Pensé en comprar otra maleta para Nelson, pero él se negó rotundamente. Afirmó que la suya estaba en buenas condiciones y que no había necesidad de cambiarla.
—Nelson, al pasajero se lo conoce por su equipaje —le dije, pero él no dio importancia a mis palabras.
Yo, en cambio, me compré una maleta hermosa, a la que le puse un lazo verde, muy vistoso y coqueto.
Al llegar al aeropuerto de Barajas, salí orgullosa con mi equipaje. Ya en la noche, me di cuenta de que esa maleta no era mía, pertenecía a una señora colombiana, pues la suya era igual que la mía.
—Ya ves —me dijo Nelson—, mi maleta es inconfundible.
El viaje que llama a la puerta de la muerte
El destino tiene la tendencia a dar formas a la vida, entreteje planes y alegorías misteriosas. El destino juega con las personas, pero es un juego, a ratos, sublime, pleno de silenciosos o amorosos presagios.
Contemplo a lo lejos, como quien al final de la distancia. Se oye una marimba melancólica.

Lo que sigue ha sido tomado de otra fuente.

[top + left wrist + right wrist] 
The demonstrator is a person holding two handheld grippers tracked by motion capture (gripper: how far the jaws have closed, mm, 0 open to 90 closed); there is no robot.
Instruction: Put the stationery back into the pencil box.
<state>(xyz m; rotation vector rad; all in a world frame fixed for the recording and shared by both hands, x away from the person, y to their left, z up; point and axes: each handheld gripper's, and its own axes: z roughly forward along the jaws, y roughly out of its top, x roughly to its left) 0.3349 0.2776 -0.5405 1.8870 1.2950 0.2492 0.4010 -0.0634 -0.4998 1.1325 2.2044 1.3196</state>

Será que el corazón sigue la huella, será porque se intuye el peligro o tal vez los años vividos se convierten en fundamento, en roca soportando toda clase de prueba.
Al llegar a Pennsylvania, Nelson, con la urgencia con que los desesperados rezan a Dios sin pensar en el milagro de una respuesta, exige al catedrático representante de la universidad que lo lleve a la oficina donde se tramitaba su seguro de vida.
—Don Nelson, eso lo confirmaremos al volver de la conferencia.
—No, por favor, necesito verificar si mi seguro está en la oficina correspondiente.
Así fue. Cuando Nelson se aseguró de que todo marchaba bien, nos dirigimos a la universidad.
Su decisión fue importante, pues de lo contrario nos hubiésemos complicado la existencia.
Es febrero, las nubes cambian de señas, la neblina con su manto vigila el día y Nelson tose ahuyentando el silencio de la madrugada. Le practico mis conocimientos ancestrales, pero la fiebre, cual serpiente, se enrosca en su cuerpo. La vida semeja un desierto.
Pennsylvania, 1 de marzo de 2002. Recita el poema que me dedicó, titulado Silencio imposible, y llora. Me pide que le diga el poema que yo hice para él. Están presentes un médico y una enfermera; me acerco, le seco las lágrimas, y ahora soy yo quien le da un beso en la frente.
Eran las diez de la mañana. Casi fue la misma escena de hace cuarenta años. Me dijo que iba al encuentro de nuestro hijo Franklin.
En las últimas horas estuvo junto a él un médico negro, de Martinica.
Falleció a las siete de la noche, en el M.S. Hershey Medical Center.
* Texto publicado con la gentil aquiescencia de su autora. Se publicó antes en la revista Tierra Verde, n. 11, de la Casa de la Cultura Ecuatoriana, Núcleo de Esmeraldas, en septiembre de 2012. Número de homenaje a Nelson Estupiñán Bass en el centenario de su nacimiento.